Reborn To Love My Ruthless Billionaire
Jaclyn woke up in the sterile hospital room after falling down the stairs. The nurse delivered the devastating news: she had bled heavily and lost her baby.
But before she could even cry, her trusted cousins, Katelyn and Cherri, locked the door and revealed the horrifying truth.
"It wasn't an accident," Katelyn smirked, pinning Jaclyn's arm down. "The lubricant on the top step was a very deliberate choice."
They needed her broken and unstable. They had forged her signature, draining her massive trust fund to save their uncle's bankrupt business.

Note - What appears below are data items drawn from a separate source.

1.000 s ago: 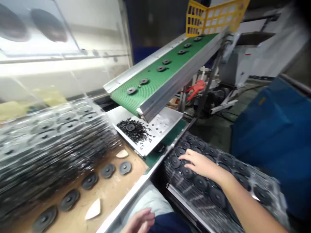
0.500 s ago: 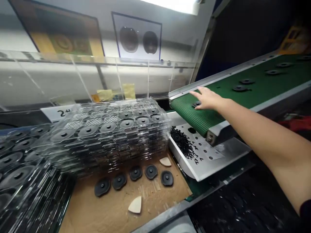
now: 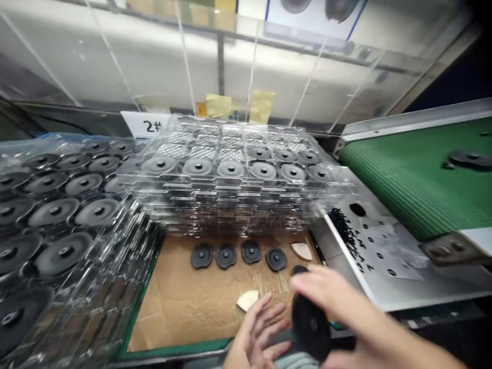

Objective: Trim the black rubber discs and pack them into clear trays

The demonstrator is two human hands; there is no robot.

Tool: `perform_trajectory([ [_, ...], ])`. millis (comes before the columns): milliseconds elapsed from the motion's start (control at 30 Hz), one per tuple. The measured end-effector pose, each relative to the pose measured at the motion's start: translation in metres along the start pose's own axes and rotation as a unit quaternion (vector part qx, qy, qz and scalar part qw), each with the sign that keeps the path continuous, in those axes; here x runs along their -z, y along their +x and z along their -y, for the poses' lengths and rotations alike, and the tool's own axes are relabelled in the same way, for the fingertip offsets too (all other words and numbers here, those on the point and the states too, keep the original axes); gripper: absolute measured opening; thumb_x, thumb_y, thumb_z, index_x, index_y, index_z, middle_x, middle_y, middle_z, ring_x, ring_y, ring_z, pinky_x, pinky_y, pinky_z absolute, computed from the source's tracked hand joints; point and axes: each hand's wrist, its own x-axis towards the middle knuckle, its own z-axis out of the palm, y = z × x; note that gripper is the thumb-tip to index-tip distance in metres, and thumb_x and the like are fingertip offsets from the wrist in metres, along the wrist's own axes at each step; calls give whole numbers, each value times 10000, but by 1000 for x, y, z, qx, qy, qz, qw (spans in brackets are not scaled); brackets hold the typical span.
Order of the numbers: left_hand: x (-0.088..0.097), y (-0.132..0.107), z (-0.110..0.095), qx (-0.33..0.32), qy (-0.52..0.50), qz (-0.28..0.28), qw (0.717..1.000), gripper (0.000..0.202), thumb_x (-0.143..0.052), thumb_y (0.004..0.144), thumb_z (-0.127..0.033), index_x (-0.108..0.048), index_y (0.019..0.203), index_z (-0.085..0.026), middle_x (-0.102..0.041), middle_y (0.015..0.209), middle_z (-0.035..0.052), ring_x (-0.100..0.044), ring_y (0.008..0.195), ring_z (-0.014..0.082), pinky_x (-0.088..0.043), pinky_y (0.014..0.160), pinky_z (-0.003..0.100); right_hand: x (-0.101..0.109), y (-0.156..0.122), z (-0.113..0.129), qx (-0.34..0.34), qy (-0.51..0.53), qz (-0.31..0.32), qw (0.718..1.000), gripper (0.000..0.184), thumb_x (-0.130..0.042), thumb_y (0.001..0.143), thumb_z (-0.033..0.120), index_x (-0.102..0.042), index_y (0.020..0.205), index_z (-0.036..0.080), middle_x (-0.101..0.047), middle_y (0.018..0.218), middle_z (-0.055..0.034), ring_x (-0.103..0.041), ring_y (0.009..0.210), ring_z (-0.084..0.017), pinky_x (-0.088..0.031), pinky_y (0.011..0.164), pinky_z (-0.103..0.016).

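Observation:
My right hand (image 3: 342, 300), slightly blurred, grips a dark, rounded plastic disc-like part (image 3: 309, 325) by its edges, with the thumb below and fingers above. My left hand (image 3: 255, 335) is beside it at the bottom, fingers spread, holding nothing; whether it touches the part I cannot tell. On the brown cardboard (image 3: 184, 312) beyond the hands lies a row of similar black discs (image 3: 251, 251), each with a small raised hub. One more sits partly hidden behind my right hand. A cream wedge-shaped piece (image 3: 247, 300) is close to my left fingertips, and another wedge (image 3: 302, 251) lies farther back.
Stacked clear trays (image 3: 230, 189), partly filled with discs, stand behind the cardboard. More loaded trays (image 3: 57, 210) rise on the left. At right, a white tray (image 3: 365, 279) holds small black bits, below a green conveyor belt (image 3: 407, 174) carrying a disc.
My right hand has come back from the conveyor to the front of the cardboard and now holds a disc. My left hand has entered the view. The camera has turned left and down.

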Motion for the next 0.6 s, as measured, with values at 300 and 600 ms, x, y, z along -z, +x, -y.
perform_trajectory([
  [300,35,-27,-34,61,-85,-53,993,690,-791,598,-397,-541,1227,-263,-642,1186,112,-627,1046,286,-465,883,376,-144,10,38,-100,211,-36,972,884,-734,688,429,-275,1426,265,-464,1386,-117,-443,1268,-306,-456,985,-426],
  [600,57,-40,-69,-117,-170,-203,957,745,-708,718,-374,-349,1371,-357,-529,1348,90,-588,1120,247,-448,966,339,-225,4,8,-183,100,-148,967,204,-572,842,316,-615,1025,237,-610,1175,-119,-547,1085,-330,-465,859,-555],
])
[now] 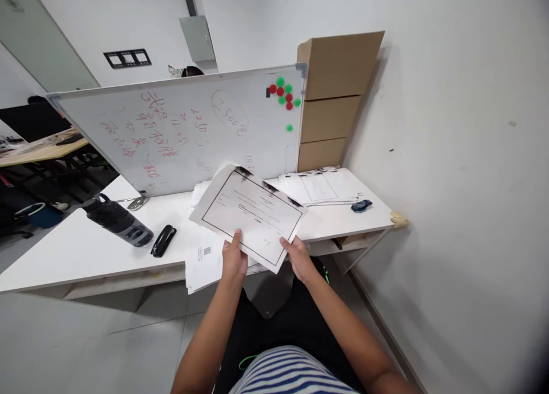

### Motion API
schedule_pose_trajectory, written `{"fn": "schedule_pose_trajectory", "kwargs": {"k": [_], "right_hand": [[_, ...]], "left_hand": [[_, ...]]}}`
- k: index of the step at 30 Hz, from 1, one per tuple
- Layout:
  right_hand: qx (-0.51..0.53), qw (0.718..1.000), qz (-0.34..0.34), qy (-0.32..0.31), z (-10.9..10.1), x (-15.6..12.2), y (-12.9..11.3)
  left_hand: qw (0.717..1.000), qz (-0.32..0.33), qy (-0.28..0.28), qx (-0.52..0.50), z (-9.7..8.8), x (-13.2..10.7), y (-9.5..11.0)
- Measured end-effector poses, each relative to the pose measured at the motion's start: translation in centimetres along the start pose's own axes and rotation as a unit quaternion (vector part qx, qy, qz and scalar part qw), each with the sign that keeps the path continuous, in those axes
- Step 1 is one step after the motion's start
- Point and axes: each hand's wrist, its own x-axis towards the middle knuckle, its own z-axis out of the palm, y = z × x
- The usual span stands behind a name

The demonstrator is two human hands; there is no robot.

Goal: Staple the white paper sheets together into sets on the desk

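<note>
Both of my hands hold up a printed sheet of paper [253,211] with a dark border, tilted above the front edge of the white desk [72,251]. My left hand [234,259] pinches its near left edge with the thumb on top. My right hand [298,258] grips its near right corner. Beneath the sheet, more papers [205,263] lie on the desk and overhang its front edge.
A whiteboard [184,125] with red writing and coloured magnets leans at the back of the desk. On the desk also lie a dark bottle [116,219], a black stapler [163,241], a stack of papers [319,186] and a small blue object [361,206]. Cardboard boxes [332,96] stand against the right wall.
</note>
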Motion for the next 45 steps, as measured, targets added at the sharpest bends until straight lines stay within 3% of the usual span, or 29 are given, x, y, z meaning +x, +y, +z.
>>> {"fn": "schedule_pose_trajectory", "kwargs": {"k": [3, 5, 7, 12, 16, 19, 28, 33, 36, 39, 42, 45], "right_hand": [[-0.018, 0.998, -0.020, 0.050, -0.4, 0.3, -0.3], [-0.070, 0.994, -0.041, 0.072, -1.4, 1.0, -0.8], [-0.113, 0.989, -0.061, 0.071, -2.7, 1.6, -1.5], [-0.131, 0.990, -0.056, -0.012, -4.8, 3.1, -3.6], [-0.137, 0.987, -0.051, -0.069, -4.4, 4.4, -5.0], [-0.142, 0.983, -0.072, -0.094, -3.7, 5.4, -5.2], [-0.165, 0.985, -0.040, -0.033, -2.8, 6.3, -1.7], [-0.226, 0.973, -0.054, -0.017, -2.5, 5.7, -2.7], [-0.260, 0.963, -0.065, -0.029, -2.8, 4.5, -4.4], [-0.205, 0.977, -0.025, -0.053, -3.7, 3.2, -5.5], [-0.125, 0.990, 0.034, -0.055, -4.7, 2.3, -5.1], [-0.093, 0.993, 0.060, -0.050, -5.3, 2.0, -4.2]], "left_hand": [[1.000, -0.008, 0.004, 0.001, -1.3, 0.0, -1.4], [0.999, -0.001, 0.032, 0.015, -2.9, 0.9, -1.0], [0.999, 0.018, 0.040, 0.019, -4.7, 2.2, 0.1], [0.990, 0.039, -0.036, 0.128, -8.0, 5.1, 4.1], [0.970, 0.112, -0.075, 0.204, -8.3, 6.7, 6.4], [0.953, 0.132, -0.075, 0.261, -8.3, 7.4, 6.9], [0.954, 0.160, -0.052, 0.250, -9.5, 6.3, 3.6], [0.961, 0.166, -0.053, 0.215, -9.1, 5.5, 3.6], [0.967, 0.150, -0.059, 0.199, -8.9, 4.4, 5.1], [0.975, 0.094, -0.060, 0.190, -9.1, 2.9, 6.4], [0.979, 0.014, -0.057, 0.195, -9.5, 1.9, 6.7], [0.977, -0.019, -0.039, 0.211, -9.8, 1.7, 5.9]]}}
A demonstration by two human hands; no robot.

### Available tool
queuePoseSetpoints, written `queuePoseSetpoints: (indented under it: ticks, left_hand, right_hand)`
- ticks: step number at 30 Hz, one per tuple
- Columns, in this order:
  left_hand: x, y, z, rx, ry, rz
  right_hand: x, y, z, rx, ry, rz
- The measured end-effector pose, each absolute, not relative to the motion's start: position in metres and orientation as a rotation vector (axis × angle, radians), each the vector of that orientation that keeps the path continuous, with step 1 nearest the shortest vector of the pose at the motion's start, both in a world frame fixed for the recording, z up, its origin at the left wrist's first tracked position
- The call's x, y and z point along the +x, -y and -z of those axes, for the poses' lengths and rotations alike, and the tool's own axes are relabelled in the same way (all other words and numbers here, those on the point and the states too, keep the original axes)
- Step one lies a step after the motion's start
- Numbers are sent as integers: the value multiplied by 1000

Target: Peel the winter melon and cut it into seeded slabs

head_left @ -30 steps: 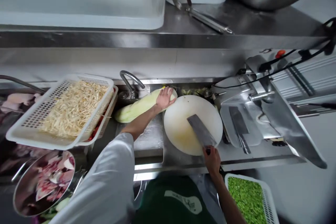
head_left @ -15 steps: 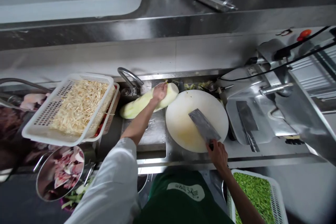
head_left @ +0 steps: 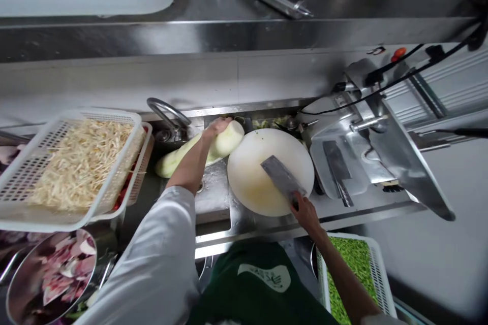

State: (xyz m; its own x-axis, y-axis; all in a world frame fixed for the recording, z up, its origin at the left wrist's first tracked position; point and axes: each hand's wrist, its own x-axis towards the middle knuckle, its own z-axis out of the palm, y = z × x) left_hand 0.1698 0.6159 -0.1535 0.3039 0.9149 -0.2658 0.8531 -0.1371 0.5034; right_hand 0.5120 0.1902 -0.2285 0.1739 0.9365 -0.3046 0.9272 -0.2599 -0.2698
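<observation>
Left hand [head_left: 218, 126] slid across one gourd [head_left: 230, 140] (clasping it); right hand [head_left: 306, 215] clenches one cleaver [head_left: 279, 173].

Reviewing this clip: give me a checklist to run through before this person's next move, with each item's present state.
1. Cleaver held by its handle: ok, in the right hand.
2. Left hand away from the blade: ok, it is on the pale vegetable.
3. Pale vegetable wholly on the round board: not ok, most of it lies over the sink.
4. Its near end touching the board's edge: cannot tell.
5. Blade resting on the board: cannot tell, it may be slightly raised.
6. Second cleaver off the board: ok, in the tray.
</observation>
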Motion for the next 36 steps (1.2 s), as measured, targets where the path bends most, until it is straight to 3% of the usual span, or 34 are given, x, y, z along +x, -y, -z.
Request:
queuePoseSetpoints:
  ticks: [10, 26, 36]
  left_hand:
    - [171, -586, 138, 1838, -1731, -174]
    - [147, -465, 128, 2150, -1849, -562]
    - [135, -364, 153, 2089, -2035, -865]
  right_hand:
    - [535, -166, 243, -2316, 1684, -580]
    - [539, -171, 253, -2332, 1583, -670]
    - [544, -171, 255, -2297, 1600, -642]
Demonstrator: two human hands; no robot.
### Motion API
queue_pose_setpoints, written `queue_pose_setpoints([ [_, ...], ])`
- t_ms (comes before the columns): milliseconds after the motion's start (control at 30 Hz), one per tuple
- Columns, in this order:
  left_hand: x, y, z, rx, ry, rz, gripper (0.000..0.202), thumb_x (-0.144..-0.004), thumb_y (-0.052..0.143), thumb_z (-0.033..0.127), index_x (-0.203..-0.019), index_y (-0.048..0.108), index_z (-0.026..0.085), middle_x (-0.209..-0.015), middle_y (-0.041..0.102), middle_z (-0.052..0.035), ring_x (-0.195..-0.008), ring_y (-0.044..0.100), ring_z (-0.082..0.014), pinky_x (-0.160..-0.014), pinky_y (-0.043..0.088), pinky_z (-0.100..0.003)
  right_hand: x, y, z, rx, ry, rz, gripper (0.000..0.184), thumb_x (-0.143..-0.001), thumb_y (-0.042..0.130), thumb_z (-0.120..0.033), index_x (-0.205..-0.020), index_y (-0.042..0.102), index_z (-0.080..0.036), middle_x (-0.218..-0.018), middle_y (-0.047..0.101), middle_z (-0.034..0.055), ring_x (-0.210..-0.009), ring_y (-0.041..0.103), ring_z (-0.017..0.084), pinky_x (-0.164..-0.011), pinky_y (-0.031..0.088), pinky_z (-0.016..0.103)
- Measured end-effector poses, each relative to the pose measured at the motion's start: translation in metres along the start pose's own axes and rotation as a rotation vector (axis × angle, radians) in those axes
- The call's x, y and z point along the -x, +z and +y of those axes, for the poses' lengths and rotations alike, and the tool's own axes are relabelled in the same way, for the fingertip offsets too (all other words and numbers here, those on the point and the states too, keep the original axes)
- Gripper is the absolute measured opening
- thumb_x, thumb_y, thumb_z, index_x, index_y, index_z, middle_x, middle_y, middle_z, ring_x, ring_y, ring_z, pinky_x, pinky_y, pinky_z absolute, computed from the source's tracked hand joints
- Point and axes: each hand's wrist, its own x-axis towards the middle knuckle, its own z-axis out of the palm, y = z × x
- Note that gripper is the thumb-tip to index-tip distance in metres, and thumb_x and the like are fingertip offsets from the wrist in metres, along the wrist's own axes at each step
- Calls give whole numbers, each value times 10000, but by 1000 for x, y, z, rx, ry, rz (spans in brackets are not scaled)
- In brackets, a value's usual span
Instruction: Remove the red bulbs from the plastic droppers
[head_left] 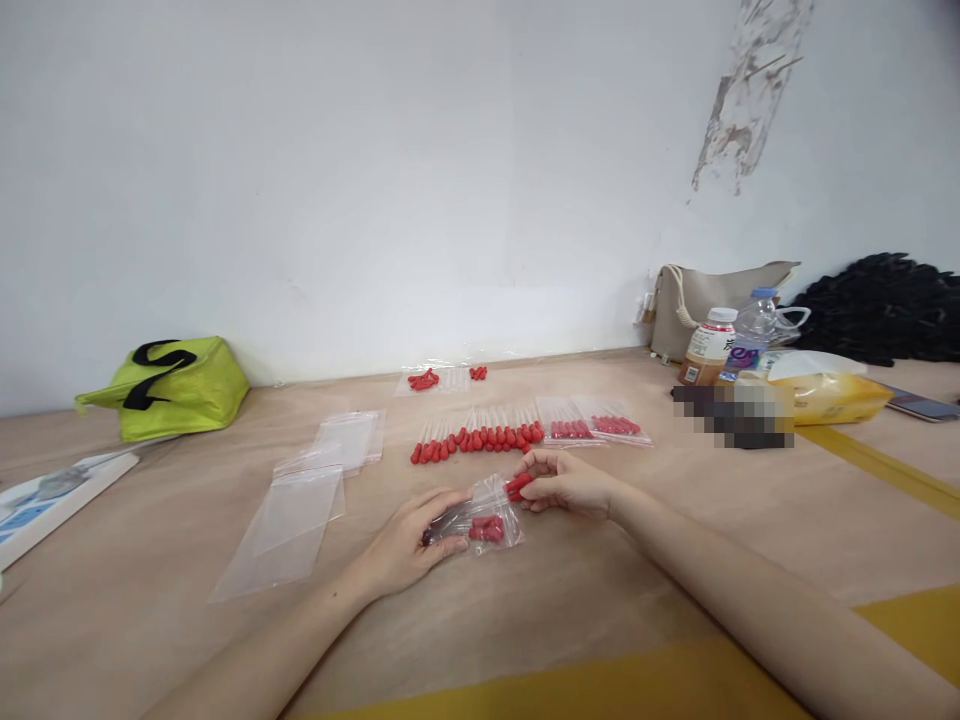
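My left hand is closed around one end of a clear zip bag, which lies low over the table. Several red bulbs show inside that bag. Between the thumb and fingers of my right hand are droppers with red rubber bulbs, at the bag's right edge; their stems are hard to make out. Just beyond my hands lies a row of red-bulbed droppers, clear stems pointing away. To its right are filled bags of droppers. Flat zip bags lie left of my left hand.
More red bulbs lie on clear plastic near the wall. A lime-green bag stands at the left, beside a white tray-like object. Bottles, a beige bag, a yellow packet and a phone are at the right.
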Motion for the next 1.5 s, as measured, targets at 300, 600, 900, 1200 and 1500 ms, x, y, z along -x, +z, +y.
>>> queue_pose_setpoints([
  [300, 1, -10, 0, -116, 124, -251, 480, -849, 434, 405, -1310, 307, 362, -1403, 300, 0, -1298, 236, -225, -1045, 217, -459, 9, -39, -37, 75, 1, 262, 201, -615, 701, -232, -662, 523, -149, -639, 654, 30, -548, 604, 98, -423, 429, 148],
  [600, -18, -13, 16, 214, -114, 7, 325, -838, 443, 415, -975, 651, 207, -1059, 621, -38, -1040, 537, -216, -901, 425, -344, 7, -42, -43, -58, -384, 456, 315, -608, 702, -409, -691, 501, -182, -721, 631, 12, -607, 601, 118, -570, 504, 244],
  [900, -76, 9, 48, 1270, -742, 98, 150, -793, 563, 263, -776, 579, 115, -783, 653, -70, -715, 638, -129, -665, 526, -220, 11, 33, 1, 904, -849, 327, 135, -793, 533, -333, -770, 600, -218, -906, 588, 74, -840, 549, 165, -757, 462, 312],
  [1200, -93, -37, 7, 713, -657, 67, 238, -646, 681, 317, -759, 570, 140, -641, 642, -9, -623, 611, -132, -621, 490, -249, 15, 27, 4, 1015, -765, 344, 245, -790, 525, -363, -983, 563, -217, -924, 579, 59, -718, 541, 130, -684, 443, 276],
  [1500, -161, -49, -37, 429, -876, 19, 272, -487, 780, 180, -533, 516, 132, -498, 563, -7, -559, 559, -140, -571, 455, -259, 2, 3, 7, 779, -463, 503, 178, -731, 524, -289, -864, 549, -174, -668, 565, 3, -537, 494, 103, -546, 422, 247],
])
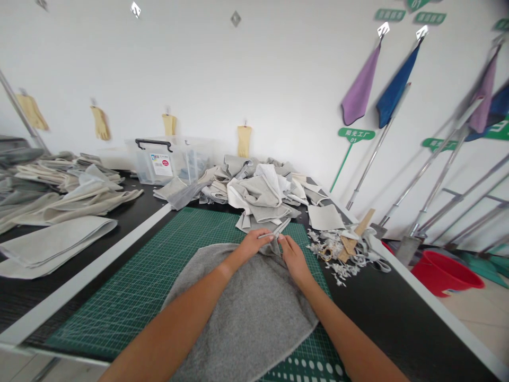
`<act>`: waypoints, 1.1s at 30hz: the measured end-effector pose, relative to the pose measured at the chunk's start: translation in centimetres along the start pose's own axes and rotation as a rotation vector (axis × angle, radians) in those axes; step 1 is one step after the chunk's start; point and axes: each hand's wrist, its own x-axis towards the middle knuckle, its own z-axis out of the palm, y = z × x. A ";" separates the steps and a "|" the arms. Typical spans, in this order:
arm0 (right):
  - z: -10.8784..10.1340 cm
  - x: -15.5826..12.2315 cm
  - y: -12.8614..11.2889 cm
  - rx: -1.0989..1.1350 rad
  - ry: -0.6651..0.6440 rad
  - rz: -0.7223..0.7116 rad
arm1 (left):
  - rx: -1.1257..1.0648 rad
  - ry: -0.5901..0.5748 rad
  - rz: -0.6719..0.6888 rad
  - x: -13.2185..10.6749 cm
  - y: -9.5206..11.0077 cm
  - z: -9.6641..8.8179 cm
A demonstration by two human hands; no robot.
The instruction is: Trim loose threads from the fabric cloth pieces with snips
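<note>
1. The left hand (256,243) pinches the far edge of the grey cloth (250,313); the right hand (293,257) grips it just beside, probably to control the bunched stretch between them.
2. The cloth's body spreads toward the person over the green cutting mat (139,276), which likely gives it a flat bed.
3. Heaped cloths (258,191) sit beyond the hands, seemingly for easy reach.
4. Pale scraps (338,254) lie right of the mat (perhaps kept off it deliberately).
5. A clear storage box (159,164) stands farther back, apparently out of the arms' way.

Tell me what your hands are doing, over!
Left hand, right hand pinching gray cloth at far edge. Cloth over green mat. Fabric pile just beyond.
</note>
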 end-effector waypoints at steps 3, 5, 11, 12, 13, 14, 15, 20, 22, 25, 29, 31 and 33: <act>-0.1 0.3 0.1 0.084 -0.004 0.037 | 0.005 -0.025 0.017 -0.1 0.1 0.0; -0.1 0.5 0.2 0.110 -0.015 0.041 | 0.014 -0.036 0.024 -0.1 0.2 0.0; -0.2 0.7 0.9 0.138 0.006 0.058 | 0.081 -0.037 0.021 -0.1 0.0 0.0; -0.2 0.8 1.0 0.160 0.009 0.072 | 0.089 -0.043 0.019 0.0 -0.1 0.1; -0.2 0.8 1.2 0.180 0.012 0.089 | 0.094 -0.049 0.018 0.0 -0.1 0.1; -0.2 0.8 1.3 0.196 0.016 0.104 | 0.097 -0.055 0.018 0.0 -0.2 0.1; -0.2 0.8 1.5 0.207 0.021 0.114 | 0.100 -0.060 0.019 0.0 -0.3 0.1; -0.3 0.9 1.7 0.210 0.064 0.121 | 0.110 -0.058 0.029 0.1 -1.0 0.2; -0.3 0.9 1.7 0.214 0.096 0.123 | 0.111 -0.059 0.029 0.1 -1.1 0.2; -0.3 0.9 1.8 0.237 0.135 0.138 | 0.117 -0.056 0.019 0.1 -1.2 0.2; -0.4 1.0 1.9 0.252 0.179 0.159 | 0.127 -0.053 0.016 0.1 -1.2 0.2; -0.6 1.1 1.9 0.238 0.188 0.152 | 0.128 -0.052 0.020 0.1 -1.2 0.2; -0.7 1.2 1.8 0.214 0.168 0.132 | 0.125 -0.054 0.019 0.1 -1.1 0.2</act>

What shattered Jaclyn's world was the fresh hickey on Cherri's neck. Her lover, Bradford, had helped plan the entire murder.
When Jaclyn tried to scream, they smothered her with a pillow, framing her as a lunatic having a mental breakdown.
Two weeks later, when she confronted them, Bradford violently shoved her through a second-story glass window to silence her forever.
As she fell to her death, the husband she had spent her life hating—the ruthless billionaire Gaines—burst through the doors.
He threw himself forward, his face filled with pure terror, desperately trying to catch her.
When her body hit the stone patio, Gaines fell to his knees in her blood, weeping and begging her not to close her eyes.
Until her last breath, Jaclyn was consumed by suffocating regret. Why did she trust the monsters who killed her, and hate the only man who truly loved her?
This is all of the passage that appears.